ボディスキャン:身体感覚でストレスサインを察知
- 足先→頭頂へ順番に“内側から懐中電灯で照らす”イメージ。
- 部位ごとに「暖かい/冷たい」「重い/軽い」など感覚を言語化。
- 緊張や痛みを見つけたら3呼吸分その場所に注意を向け、吐く息で緩める。
- 5分のショート版でも、身体と心がつながり“今ここ”に戻りやすい。
マインドフル・ウォーキング:移動時間を瞑想タイムに
- 歩幅をやや小さくし、足裏が地面に触れる瞬間を実況中継する気持ちで観察。
- 信号待ちでは背筋を伸ばし、肩の力を抜く。
- イヤホンで自然音や低刺激の音楽を流すと雑音を遮断しやすい。
- 通勤路や子どもの送り迎えなど、日常の移動を瞑想に変換できる。
ジャーナリング:感情と言語化のデトックス
- 夜寝る前に3~5分、“頭に浮かぶことを句読点なしで書き殴る”フリースタイル。
- 誰にも見せない前提でネガティブ表現も許可。書いたら深呼吸し、翌朝に読み返し不要。
- 書くことで脳のワーキングメモリを空け、睡眠の質向上にもつながる。
3つの良かったことリスト:自己肯定感の底上げ
- その日に感謝・満足したことを3つ箇条書き(例:子どもと笑えた/夕飯がおいしくできた/書類を期限内に提出)。

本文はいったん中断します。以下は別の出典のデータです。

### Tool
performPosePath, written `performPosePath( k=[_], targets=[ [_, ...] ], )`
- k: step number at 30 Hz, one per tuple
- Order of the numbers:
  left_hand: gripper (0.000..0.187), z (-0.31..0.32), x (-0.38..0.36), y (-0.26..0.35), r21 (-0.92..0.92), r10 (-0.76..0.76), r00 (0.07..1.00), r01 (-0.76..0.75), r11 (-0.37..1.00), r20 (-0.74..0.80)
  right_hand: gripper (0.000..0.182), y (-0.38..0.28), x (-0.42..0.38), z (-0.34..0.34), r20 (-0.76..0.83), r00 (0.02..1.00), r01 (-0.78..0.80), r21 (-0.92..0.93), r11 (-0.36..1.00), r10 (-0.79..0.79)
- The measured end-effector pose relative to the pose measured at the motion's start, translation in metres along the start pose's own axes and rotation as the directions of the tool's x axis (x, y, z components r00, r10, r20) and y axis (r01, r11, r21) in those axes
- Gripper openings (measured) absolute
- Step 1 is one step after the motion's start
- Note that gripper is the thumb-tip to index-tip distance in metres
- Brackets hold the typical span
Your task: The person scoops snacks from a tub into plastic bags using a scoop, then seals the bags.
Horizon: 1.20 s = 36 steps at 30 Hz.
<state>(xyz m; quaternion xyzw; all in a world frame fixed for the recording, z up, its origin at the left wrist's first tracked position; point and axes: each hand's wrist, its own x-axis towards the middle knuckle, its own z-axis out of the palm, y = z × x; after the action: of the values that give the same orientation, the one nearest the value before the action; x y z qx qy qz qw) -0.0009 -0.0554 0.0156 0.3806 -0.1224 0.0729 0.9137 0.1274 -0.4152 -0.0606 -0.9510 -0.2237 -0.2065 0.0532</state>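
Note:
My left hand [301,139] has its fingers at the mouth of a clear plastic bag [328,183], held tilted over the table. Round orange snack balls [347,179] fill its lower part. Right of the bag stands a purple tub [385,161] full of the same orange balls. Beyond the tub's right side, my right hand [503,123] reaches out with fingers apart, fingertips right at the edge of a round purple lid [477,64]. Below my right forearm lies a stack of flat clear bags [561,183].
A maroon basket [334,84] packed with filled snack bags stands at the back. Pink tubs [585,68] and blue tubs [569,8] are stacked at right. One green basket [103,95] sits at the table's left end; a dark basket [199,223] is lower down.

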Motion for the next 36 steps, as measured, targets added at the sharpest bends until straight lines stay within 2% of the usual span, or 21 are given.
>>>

- 小さな出来事でOK。ポジティブな視点を探す練習になる。
- 1か月続けると「探そうとする力」が習慣化し、自己肯定感がじわじわ向上。
まとめ
離婚直後のメンタルケアには
- 1分呼吸観察で雑念クリア
- ボディスキャンでストレスサインを早期発見
- 歩きながらのマインドフルネスで時間確保
- ジャーナリングで感情を安全に放出
- “良かったこと”リストでポジティブ回路を強化
——この5つを生活の“スキマ時間”に落とし込めば、心が揺れる日々でも自分を落ち着かせる手がかりが増え、次の一歩を踏み出す力につながります。